At another Fortune 500 national insurer, AI is even able to proactively signal when there are instances of potential fraud by noting that the same phone number, voice, and talk track are being used repeatedly. This helped the F500 brand recover hundreds of thousands of dollars for its telecommunications partner and shut down a 17-person fraud ring.
4. Automating QA evaluations so you can spend more time coaching
Group 1 Automotive, an F500 automotive car dealership and collision center, has always been a big believer in operating a robust and transparent quality assurance process. However, prior to using Contact Center AI, its process was painstakingly manual with quality analysts identifying interactions to evaluate and scoring them by hand using multiple tools and spreadsheets.

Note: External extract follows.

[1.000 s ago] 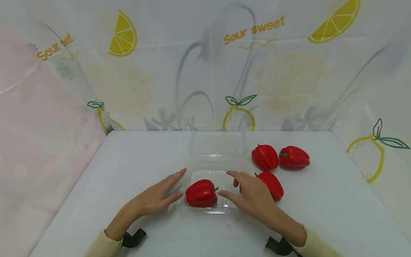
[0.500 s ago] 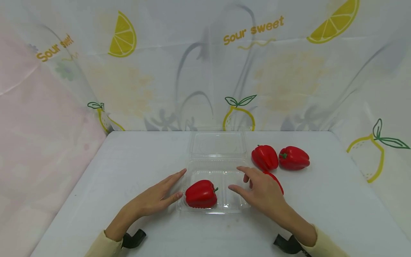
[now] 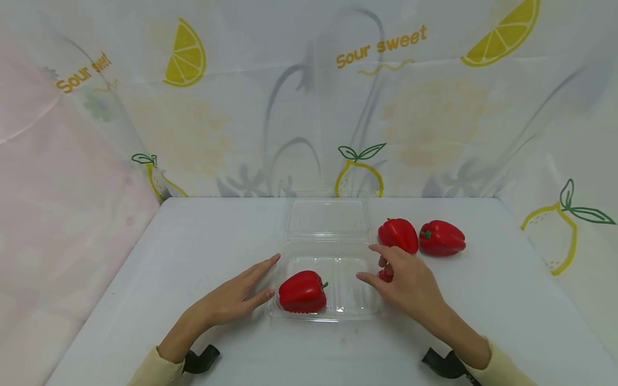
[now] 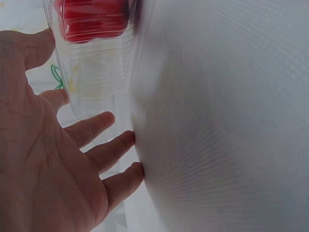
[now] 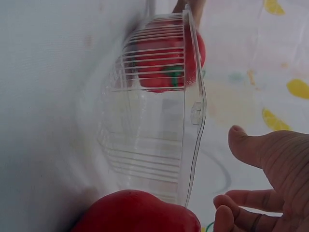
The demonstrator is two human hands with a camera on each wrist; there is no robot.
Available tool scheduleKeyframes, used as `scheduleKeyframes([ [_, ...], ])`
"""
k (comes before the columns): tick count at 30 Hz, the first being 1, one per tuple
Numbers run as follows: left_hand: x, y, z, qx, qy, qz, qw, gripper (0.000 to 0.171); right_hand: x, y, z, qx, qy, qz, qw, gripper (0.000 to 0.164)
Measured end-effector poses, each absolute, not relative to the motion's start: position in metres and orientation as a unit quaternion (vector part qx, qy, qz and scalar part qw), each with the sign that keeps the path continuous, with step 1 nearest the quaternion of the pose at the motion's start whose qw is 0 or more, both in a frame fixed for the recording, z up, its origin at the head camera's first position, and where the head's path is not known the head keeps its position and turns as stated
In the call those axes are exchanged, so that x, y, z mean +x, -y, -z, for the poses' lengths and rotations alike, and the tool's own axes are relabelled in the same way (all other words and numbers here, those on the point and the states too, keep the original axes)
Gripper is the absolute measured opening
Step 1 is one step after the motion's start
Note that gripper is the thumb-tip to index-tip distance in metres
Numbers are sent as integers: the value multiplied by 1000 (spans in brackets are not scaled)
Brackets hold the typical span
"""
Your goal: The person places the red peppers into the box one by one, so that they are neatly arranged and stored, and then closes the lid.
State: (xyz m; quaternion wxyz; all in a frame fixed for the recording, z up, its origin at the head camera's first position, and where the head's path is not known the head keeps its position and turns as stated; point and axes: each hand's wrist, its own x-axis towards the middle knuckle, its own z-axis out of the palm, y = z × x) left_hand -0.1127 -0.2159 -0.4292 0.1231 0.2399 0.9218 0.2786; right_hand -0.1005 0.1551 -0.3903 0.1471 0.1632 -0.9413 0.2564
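A clear plastic clamshell container [image 3: 350,279] stands on the table with its lid [image 3: 328,217] folded back. A red bell pepper [image 3: 303,292] lies on its side in the left part of the tray. My left hand [image 3: 227,300] is at the container's left side, fingers extended, thumb at the rim [image 4: 60,63]. My right hand [image 3: 410,284] hovers at the container's right side, thumb and index finger spread, nothing held. Below it is another red bell pepper [image 3: 385,275], mostly hidden by the hand in the head view; the right wrist view shows this pepper [image 5: 135,215] beside the container.
Two more red bell peppers, one [image 3: 398,235] just right of the lid and one [image 3: 441,238] farther right, lie on the white table [image 3: 193,236]. A printed lemon-pattern cloth [image 3: 270,123] hangs behind the table. Each wrist carries a black strap mount [image 3: 201,359].
My right hand has shifted rightward, away from the pepper in the tray and over the pepper beside the container. My left hand has stayed in place.
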Motion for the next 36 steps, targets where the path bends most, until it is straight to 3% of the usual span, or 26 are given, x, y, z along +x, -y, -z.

Now, AI helps automatically score parts of calls while providing a detailed tagged and time-stamped transcription to agents. This helps agents know why their performance was scored a particular way and reduced the number of agent disputes down from about six a month to zero -- a big win that ultimately saved supervisors hours of time each month that they could dedicate to coaching teams. At the same time, it enables agents to participate in self-coaching.
5. Accessing real-time agent and team performance data
Companies like Alcon Labs and Qualfon believe deeply in the power of coaching and enabling agents. Yet like most contact centers, it was difficult to know how agents were performing while working hybrid or remotely.
Now, AI helps quality analysts evaluate and score calls in minutes down from half an hour or more. At Qualfon, this increases the volume of feedback and high-quality, personalized coaching agents receive by 20% and helped contribute to a 16 second reduction in Average Handle Time (AHT).
With a little help from AI, supervisors are able to see detailed reports at the agent and team level. AI then auto-suggests who to coach on what topics and helps track which supervisors and programs drive a real impact on KPIS, such as revenue per call.
A big opportunity
The combination of speech and text analytics alongside AI will be the driving force behind transformation contact center growth teams as we know them.
Continuing to get more automated, more accurate, and more efficient, and accelerating opportunities to better train and coach agents, will make a significant impact on customer satisfaction, compliance mitigation, agent effectiveness, and most importantly, the bottom line. At this point, it's only a matter of time.